Noelle, orada sadece yer kapladığını biliyordu. Bu yüzden tabağındaki yemeği aceleyle bitirdi ve ayağa kalktı. "Ben yemeğimi bitirdim. O yüzden ben yukarı çıkayım. Siz yemeğinizin tadını çıkarın."
"Emin misin doyduğuna, Noelle? Çok az yedin. Sana yukarı eşlik edeyim mi?" diye teklif etti Sandra endişeyle.
"Gerek yok," diye yanıtladı Noelle, elini Sandra'nın elinden çekerek. "İyiyim. Yemeğinizin tadını çıkarın."
Bunun üzerine döndü ve yukarı çıktı. Yemek odasından çıkmadan hemen önce, Sandra'nın ihtiyatlı bir şekilde sorduğunu duydu, "Hendrix, Noelle üzgün mü? Sanırım buraya gelmemeliydim ve hayatınızı bozmamalıydım..."
Sandra bunu söylerken sesinde bir hüzün ve hafif bir boğukluk vardı.
Noelle daha fazla duymak istemedi. Hendrix'in Sandra'ya nasıl cevap verdiğini de umursamadı.
Odasına döndüğünde, bilgisayarını tekrar açtı. Ama çalışma dosyasını açtıktan sonra bile, bir türlü başlayamadı. Telefonuna bir mesaj gelmeden ne kadar zaman geçtiğini bilmiyordu.

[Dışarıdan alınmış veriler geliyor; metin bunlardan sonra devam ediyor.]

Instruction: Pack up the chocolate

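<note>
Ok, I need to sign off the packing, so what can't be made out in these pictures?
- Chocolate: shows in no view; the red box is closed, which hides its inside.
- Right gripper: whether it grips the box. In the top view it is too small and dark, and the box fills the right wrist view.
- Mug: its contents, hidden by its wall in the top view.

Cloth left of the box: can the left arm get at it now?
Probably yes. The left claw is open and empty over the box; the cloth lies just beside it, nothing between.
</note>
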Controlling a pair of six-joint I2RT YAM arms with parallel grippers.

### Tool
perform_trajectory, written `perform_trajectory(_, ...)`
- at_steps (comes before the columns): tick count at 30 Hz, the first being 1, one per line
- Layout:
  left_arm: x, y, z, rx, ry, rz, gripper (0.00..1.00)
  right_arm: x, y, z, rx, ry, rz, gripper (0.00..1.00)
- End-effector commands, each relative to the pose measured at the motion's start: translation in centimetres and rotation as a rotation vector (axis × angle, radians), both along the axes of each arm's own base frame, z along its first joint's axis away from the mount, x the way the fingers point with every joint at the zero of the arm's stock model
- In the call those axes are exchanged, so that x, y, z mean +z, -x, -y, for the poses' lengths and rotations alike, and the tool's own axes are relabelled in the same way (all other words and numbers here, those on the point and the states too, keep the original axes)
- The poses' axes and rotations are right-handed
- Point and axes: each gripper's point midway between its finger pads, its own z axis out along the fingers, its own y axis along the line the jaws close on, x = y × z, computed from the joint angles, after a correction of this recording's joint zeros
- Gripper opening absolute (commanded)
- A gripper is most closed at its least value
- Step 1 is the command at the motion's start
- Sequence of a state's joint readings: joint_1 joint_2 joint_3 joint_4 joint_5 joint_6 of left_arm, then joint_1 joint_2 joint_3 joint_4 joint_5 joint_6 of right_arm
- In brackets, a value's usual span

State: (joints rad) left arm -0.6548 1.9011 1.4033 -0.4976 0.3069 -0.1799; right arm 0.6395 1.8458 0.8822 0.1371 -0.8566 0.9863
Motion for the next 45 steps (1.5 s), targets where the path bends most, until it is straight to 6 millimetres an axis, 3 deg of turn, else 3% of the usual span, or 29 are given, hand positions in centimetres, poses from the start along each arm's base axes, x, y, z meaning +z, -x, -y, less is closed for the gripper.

Mesaj Hendrix'tendi ve sadece iki kelime vardı: "Gel buraya."
Noelle mesaja bir göz attı ama görmezden gelmeyi tercih etti. Hendrix ikinci bir mesaj göndermedi.
Ekranda renksiz panellere bir süre daha baktı. Bir süre sonra bilgisayarını kapattı ve odadan çıktı.
Hendrix'in asla ikinci bir mesaj göndermesine gerek kalmamasının nedeni buydu - sonunda ona gideceğini biliyordu.
Noelle ana yatak odasına vardığında, Hendrix banyodan yeni çıkmıştı. İlk fark ettiği şey, daha önce giydiği kıyafetleri değiştirmeye bile zahmet etmemiş olmasıydı.
Hafifçe kaşlarını çattı ama üzerinde durmadı. Elini uzattı ve onun elini tutarak onu zorla banyoya çekti.
Sıcak su, duş başlığından Noelle'in üzerine doğru aktı ve saçlarını ve vücudunu anında ıslattı. Islak kıyafetlerin cildine yapışmasından kaynaklanan rahatsızlık onu ürpertti. Tam Hendrix'i itecekken, Hendrix başının arkasını yakaladı ve onu öptü.
Dudakları ve dilleri birbirine dolandı. Hendrix iddialı ve baskındı - öpücükleri de öyleydi. İki yıl sonra bile, Noelle hala buna tam olarak alışamamıştı. Onunla banyoda olmak, sadece boğulma hissini yoğunlaştırıyordu.
Bacakları zayıfladı ve tüm vücudu Hendrix'e doğru yığıldı.
O anda, ikisi de kapının dışından gelen bir kadın sesi duydu. "Hendrix, orada mısın?"